Task to complete ::
Leave out the pictures and output exactly the lines below from the one with "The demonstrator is" down to the one with "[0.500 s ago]", both of them included.

Start of Dataset entries

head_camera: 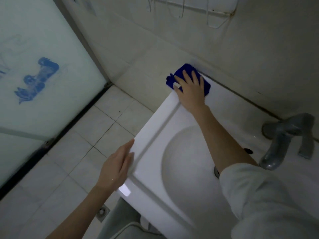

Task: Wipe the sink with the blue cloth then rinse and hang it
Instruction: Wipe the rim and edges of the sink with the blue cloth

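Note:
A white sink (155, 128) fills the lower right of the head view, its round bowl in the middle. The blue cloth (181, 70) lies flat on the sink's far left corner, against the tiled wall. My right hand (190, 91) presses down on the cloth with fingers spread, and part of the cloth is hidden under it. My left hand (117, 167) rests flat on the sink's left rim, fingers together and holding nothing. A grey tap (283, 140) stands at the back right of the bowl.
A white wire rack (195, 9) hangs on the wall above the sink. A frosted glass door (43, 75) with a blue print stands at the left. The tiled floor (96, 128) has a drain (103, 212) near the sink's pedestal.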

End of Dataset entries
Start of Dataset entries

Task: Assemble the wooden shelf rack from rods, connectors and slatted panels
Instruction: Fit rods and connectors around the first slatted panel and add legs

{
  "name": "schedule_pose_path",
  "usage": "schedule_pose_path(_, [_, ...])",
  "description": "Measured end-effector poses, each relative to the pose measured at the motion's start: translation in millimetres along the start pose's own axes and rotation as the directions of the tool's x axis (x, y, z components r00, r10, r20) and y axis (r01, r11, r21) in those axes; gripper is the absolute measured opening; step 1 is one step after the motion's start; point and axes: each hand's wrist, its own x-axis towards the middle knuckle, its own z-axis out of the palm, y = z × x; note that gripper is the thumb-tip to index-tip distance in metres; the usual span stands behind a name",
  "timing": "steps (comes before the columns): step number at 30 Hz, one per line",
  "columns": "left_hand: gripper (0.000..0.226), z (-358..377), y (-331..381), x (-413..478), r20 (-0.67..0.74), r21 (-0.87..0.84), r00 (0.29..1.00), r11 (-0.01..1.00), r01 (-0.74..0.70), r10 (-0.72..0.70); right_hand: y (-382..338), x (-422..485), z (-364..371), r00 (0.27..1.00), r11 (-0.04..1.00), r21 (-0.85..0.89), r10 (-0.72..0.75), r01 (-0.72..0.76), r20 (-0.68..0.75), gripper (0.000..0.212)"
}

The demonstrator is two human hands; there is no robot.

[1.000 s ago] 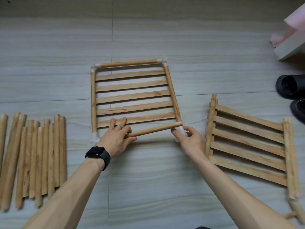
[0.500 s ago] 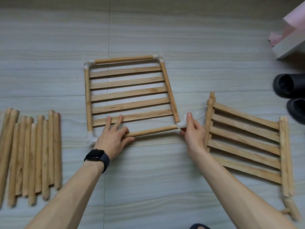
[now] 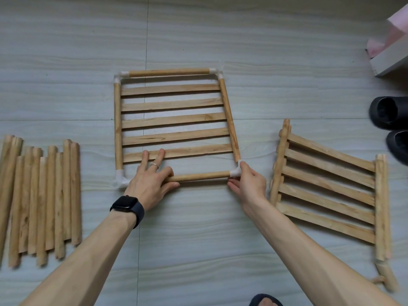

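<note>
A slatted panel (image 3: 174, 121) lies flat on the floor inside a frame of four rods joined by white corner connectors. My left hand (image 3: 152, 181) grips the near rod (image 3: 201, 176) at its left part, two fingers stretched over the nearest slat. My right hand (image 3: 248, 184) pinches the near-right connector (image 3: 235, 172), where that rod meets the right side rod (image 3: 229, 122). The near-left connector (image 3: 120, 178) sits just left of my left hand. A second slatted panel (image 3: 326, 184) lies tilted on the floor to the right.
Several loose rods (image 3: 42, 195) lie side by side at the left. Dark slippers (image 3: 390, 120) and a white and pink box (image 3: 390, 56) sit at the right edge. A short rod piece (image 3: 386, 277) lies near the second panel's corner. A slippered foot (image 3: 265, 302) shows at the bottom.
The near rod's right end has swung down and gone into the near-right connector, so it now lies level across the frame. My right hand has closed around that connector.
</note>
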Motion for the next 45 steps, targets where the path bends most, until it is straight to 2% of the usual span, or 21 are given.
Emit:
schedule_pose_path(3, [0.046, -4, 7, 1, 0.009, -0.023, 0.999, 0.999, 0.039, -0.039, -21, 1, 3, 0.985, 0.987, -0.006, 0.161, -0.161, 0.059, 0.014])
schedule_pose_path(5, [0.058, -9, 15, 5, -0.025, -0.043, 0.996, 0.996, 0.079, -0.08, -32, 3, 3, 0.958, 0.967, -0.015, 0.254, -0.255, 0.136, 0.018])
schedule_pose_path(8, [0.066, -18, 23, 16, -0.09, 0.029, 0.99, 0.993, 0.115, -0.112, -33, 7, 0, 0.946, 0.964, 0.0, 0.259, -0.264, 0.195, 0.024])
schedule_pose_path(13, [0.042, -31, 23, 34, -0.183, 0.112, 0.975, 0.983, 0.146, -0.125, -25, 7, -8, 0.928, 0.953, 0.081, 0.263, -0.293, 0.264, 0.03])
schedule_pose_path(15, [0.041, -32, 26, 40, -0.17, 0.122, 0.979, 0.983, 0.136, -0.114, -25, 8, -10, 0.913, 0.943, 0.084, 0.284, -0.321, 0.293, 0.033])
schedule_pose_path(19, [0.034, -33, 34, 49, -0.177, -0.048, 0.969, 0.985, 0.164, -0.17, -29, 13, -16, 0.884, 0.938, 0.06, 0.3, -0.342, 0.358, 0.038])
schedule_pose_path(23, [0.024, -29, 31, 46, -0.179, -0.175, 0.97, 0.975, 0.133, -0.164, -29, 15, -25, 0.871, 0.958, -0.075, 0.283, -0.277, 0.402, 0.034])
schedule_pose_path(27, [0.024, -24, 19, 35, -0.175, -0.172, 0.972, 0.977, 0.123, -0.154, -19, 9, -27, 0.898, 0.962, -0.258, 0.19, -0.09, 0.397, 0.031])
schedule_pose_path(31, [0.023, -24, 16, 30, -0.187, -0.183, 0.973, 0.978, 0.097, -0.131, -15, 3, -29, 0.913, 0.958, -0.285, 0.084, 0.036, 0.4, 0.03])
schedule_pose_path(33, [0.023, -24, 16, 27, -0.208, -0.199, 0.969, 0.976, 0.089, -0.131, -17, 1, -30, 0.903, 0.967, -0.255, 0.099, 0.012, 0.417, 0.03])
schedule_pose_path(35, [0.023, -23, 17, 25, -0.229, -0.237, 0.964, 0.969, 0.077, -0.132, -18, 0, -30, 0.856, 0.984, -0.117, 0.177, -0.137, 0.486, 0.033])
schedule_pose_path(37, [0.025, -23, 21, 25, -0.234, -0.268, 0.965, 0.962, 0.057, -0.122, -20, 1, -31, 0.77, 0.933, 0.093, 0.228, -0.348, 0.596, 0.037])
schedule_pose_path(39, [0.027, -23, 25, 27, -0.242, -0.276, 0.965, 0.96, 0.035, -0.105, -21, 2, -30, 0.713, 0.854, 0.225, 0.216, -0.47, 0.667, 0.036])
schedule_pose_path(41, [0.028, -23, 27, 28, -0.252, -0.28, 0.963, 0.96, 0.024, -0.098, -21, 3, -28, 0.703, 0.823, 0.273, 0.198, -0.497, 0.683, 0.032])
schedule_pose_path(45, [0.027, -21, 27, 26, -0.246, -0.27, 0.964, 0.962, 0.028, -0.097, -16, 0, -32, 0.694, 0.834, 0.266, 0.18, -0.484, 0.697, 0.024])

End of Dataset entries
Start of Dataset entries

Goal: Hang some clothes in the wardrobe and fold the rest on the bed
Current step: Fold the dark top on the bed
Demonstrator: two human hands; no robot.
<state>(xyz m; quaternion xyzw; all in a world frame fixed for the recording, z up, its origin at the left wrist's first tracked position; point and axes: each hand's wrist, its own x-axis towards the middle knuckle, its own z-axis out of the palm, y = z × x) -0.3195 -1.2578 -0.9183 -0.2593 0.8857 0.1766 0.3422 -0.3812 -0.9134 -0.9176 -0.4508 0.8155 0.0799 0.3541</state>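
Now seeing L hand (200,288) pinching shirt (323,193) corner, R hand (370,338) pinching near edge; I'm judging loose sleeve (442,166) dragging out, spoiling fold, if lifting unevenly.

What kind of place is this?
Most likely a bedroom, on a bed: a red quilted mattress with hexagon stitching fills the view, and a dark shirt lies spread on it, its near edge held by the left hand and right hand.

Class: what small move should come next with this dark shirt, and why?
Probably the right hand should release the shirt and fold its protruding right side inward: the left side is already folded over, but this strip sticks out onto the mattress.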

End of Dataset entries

Completed task ::
The demonstrator is two human hands; there is no robot.

[1.000 s ago] 
[0.500 s ago] 

This brings the exercise to completion.